An interesting idea came up in an article I was reading for a class, and i thought i’d post about the big idea i found in it here to see if this is a more standard approach than i’d realized. The article in question is a meta analysis of smoking cessation effects on mental health outcomes published in BMJ. In one part of the article they acknowledge the potential for publication bias to shape the results in the published literature. So they came up with a plan:
“In some studies, data on mental health were presented incidentally and the aim was to report on other data. In others, the aim of the report was to present data on change in mental health, therefore the decision to publish might have been contingent on the results. We compared effect estimates between studies in which mental health was the primary outcome and those in which it was not to assess if there was evidence of publication bias.” (Taylor et al. 2014, p. 3)
This seems a potentially intriguing way to deal with publication bias, but it’s not one I’ve seen before. So my question is a relatively simple one – is it a common approach? And one with many evaluated strengths/benefits?

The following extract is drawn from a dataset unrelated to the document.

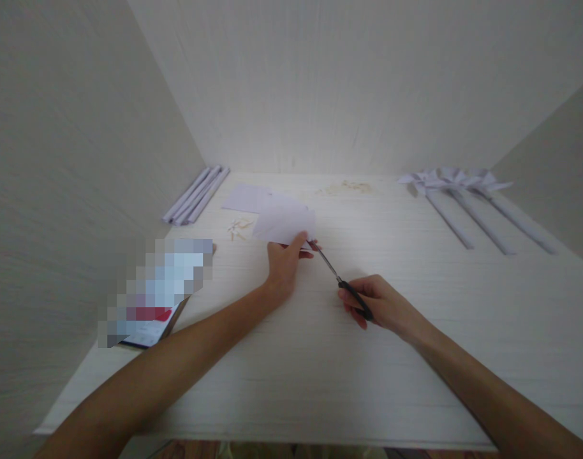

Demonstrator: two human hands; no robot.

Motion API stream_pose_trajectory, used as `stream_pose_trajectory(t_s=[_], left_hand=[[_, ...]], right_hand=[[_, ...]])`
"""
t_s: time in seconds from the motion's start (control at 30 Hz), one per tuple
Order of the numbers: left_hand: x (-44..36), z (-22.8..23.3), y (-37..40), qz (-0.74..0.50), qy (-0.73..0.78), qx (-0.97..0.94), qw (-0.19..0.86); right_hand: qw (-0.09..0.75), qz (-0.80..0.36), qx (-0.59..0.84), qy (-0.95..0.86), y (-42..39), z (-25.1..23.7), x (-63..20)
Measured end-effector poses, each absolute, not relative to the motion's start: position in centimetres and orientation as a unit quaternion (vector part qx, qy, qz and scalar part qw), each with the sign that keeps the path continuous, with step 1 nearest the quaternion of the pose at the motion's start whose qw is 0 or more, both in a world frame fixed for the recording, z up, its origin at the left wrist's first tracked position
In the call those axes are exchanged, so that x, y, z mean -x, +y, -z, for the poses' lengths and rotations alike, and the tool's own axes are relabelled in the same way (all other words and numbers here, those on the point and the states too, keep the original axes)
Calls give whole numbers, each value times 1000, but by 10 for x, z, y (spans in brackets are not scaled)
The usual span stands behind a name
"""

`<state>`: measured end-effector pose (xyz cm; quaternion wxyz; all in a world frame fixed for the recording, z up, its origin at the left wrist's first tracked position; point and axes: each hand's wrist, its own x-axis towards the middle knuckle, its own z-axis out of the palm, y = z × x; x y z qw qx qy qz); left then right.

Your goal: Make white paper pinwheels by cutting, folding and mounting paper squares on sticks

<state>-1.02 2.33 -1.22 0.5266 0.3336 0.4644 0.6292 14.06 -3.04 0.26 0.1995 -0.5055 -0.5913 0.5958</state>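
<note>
My left hand [284, 264] pinches the near edge of a folded white paper sheet [284, 220] lifted just above the table [320, 357]. My right hand [375, 303] grips the black handles of a pair of scissors [342, 280]. The blades point up and left, and their tips meet the paper's near edge right beside my left thumb. Whether the blades are apart is too small to tell.
Another flat white sheet [246, 197] lies behind the held one. Rolled paper sticks [196, 194] rest at the back left, and three paper pinwheels on paper stems [464, 204] at the back right. Small scraps [238, 228] and a phone [152, 306] lie on the left.
</note>
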Motion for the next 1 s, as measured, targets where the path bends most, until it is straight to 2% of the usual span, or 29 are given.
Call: stream_pose_trajectory(t_s=[1.0], left_hand=[[10, 12, 22, -660, 435, -316, 525]], right_hand=[[211, -625, 509, -552, -32, -9, -137]])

I agree it is a neat idea, but the same types of selective filter could happen with alternative outcomes as it could with the main outcome. In this example for instance (as a hypothetical), a researcher may be reluctant to point out that smoking cessation increases depression when they are examining other outcomes, as it may come across and conflicting if they are making the (obvious) argument that smoking is bad for the health outcomes of interest. For similar reasons they may add in that smoking cessation does not increase depression when it is congenial with the other main findings of the paper.

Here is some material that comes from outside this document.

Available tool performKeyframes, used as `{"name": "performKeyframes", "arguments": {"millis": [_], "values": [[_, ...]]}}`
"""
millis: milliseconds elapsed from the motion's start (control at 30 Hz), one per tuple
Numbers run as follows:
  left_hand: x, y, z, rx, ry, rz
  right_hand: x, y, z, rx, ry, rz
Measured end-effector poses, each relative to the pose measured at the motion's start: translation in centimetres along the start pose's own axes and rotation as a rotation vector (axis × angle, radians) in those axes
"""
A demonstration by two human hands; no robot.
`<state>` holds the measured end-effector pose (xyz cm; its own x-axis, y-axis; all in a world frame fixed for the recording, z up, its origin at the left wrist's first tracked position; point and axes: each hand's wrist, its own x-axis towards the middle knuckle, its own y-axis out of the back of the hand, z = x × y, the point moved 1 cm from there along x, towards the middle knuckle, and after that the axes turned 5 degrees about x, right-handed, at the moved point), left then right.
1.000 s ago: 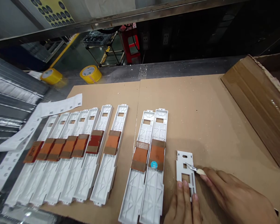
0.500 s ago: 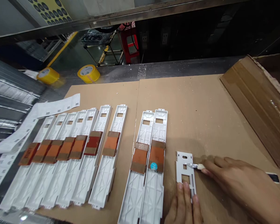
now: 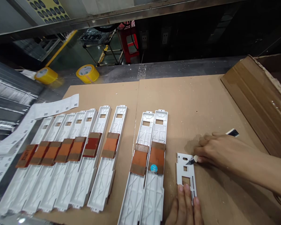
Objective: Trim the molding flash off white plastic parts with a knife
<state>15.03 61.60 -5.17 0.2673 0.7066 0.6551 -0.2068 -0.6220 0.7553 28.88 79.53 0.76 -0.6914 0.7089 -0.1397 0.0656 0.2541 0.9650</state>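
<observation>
Now, left hand flat on white plastic plate, right hand fingers pinching thin metal blade w/ pale handle

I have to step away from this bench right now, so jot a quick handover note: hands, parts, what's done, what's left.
Left hand: fingertips press the lower end of the small white plate flat on the cardboard mat.
Right hand: grips a small knife, tip at the plate's upper right edge.
Parts: two long white trays lie just left of the plate, seven more in a row farther left, each with a brown taped pad.
Done: trays laid out in rows.
Left: judging by the blade's position, edge trimming on the plate seems unfinished.
</observation>
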Motion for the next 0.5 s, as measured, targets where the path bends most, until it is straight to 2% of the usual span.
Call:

(I am not aware of whether it is a common approach – I have never seen it before but I wouldn’t claim expertise in meta analysis.)

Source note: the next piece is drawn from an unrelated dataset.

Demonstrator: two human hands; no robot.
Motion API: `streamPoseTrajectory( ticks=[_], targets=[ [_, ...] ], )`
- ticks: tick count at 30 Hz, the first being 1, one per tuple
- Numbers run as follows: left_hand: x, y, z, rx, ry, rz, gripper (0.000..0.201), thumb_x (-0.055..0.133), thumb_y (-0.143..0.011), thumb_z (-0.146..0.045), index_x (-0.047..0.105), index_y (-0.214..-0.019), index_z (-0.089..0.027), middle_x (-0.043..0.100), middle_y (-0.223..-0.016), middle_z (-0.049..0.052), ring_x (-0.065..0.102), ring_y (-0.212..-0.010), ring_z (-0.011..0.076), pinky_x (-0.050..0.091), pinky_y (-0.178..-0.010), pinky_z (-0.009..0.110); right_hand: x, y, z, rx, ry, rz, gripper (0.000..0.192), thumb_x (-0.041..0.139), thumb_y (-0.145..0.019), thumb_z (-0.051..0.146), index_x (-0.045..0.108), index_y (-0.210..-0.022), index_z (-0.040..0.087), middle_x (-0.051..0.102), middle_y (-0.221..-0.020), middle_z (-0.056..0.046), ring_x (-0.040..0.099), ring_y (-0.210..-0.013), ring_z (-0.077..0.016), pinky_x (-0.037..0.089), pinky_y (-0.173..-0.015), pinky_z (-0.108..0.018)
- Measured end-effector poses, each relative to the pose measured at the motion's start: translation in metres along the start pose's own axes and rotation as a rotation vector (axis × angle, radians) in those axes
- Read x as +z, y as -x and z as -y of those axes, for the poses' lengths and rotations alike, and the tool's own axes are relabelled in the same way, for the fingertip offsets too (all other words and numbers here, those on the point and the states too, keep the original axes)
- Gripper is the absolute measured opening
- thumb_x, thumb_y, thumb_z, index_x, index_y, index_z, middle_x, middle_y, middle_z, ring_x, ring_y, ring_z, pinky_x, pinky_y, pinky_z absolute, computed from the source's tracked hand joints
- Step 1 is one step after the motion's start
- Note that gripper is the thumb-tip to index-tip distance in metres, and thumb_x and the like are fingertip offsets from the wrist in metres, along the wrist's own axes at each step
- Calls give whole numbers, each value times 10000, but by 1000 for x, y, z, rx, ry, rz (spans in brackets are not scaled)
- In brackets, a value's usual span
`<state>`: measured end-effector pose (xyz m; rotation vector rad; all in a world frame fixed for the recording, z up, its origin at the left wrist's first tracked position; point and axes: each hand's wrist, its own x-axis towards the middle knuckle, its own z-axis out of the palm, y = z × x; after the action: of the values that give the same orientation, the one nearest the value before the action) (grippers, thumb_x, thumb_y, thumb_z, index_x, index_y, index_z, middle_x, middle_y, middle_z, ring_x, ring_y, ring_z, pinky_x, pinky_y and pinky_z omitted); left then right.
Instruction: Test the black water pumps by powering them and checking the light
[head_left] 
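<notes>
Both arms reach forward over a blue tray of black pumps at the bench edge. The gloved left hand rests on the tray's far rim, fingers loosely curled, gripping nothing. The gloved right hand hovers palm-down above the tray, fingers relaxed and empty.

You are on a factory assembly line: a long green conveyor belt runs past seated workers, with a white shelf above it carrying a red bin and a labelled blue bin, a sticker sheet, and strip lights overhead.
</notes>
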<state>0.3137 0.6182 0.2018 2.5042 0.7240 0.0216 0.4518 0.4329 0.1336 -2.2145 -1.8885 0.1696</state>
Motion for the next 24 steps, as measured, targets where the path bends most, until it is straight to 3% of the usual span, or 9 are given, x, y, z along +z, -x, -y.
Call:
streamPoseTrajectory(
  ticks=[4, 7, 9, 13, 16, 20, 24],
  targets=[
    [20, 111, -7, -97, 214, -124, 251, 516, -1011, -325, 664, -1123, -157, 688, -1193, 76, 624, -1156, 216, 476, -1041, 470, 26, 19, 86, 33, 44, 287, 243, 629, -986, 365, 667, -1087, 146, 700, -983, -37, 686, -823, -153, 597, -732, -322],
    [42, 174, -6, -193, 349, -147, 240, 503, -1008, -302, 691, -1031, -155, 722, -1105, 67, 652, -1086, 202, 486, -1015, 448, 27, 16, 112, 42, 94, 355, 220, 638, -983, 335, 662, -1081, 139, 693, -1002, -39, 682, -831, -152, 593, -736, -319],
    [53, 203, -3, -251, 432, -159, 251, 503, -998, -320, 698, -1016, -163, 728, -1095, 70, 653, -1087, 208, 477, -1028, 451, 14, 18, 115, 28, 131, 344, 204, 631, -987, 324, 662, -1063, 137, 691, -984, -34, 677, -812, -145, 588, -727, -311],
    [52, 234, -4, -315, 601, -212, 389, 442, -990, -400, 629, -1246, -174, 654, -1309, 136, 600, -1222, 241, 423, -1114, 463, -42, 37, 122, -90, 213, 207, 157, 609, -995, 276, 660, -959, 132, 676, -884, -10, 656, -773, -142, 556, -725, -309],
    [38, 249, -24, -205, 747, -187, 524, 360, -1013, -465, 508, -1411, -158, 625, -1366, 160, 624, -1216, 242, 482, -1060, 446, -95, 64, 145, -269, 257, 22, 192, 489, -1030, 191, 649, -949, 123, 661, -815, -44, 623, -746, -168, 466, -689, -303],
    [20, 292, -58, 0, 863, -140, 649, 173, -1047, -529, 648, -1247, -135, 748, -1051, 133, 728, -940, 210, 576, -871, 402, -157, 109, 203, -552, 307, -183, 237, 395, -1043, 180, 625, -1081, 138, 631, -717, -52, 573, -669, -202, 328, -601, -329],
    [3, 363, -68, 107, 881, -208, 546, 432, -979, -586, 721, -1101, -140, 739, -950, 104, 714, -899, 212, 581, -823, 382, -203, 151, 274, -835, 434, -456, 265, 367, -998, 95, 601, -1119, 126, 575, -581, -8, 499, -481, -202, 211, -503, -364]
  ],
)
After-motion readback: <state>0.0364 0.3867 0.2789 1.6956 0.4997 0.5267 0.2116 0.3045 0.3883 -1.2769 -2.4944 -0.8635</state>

To the extent that alternative outcomes are “standard” in their reporting it might be less of an issue. In many practical circumstances it won’t be feasible anyway. They had 6 of the 26 studies meet this criteria in the BMJ study.
I agree its a neat approach. But I don’t think it can be used in most circumstances. It’s rare that the ideal (or actual) analysis done to shed light on one phenomena is also the ideal (or even close to ideal) analysis for a different phenomena even if it involves some of the same variables.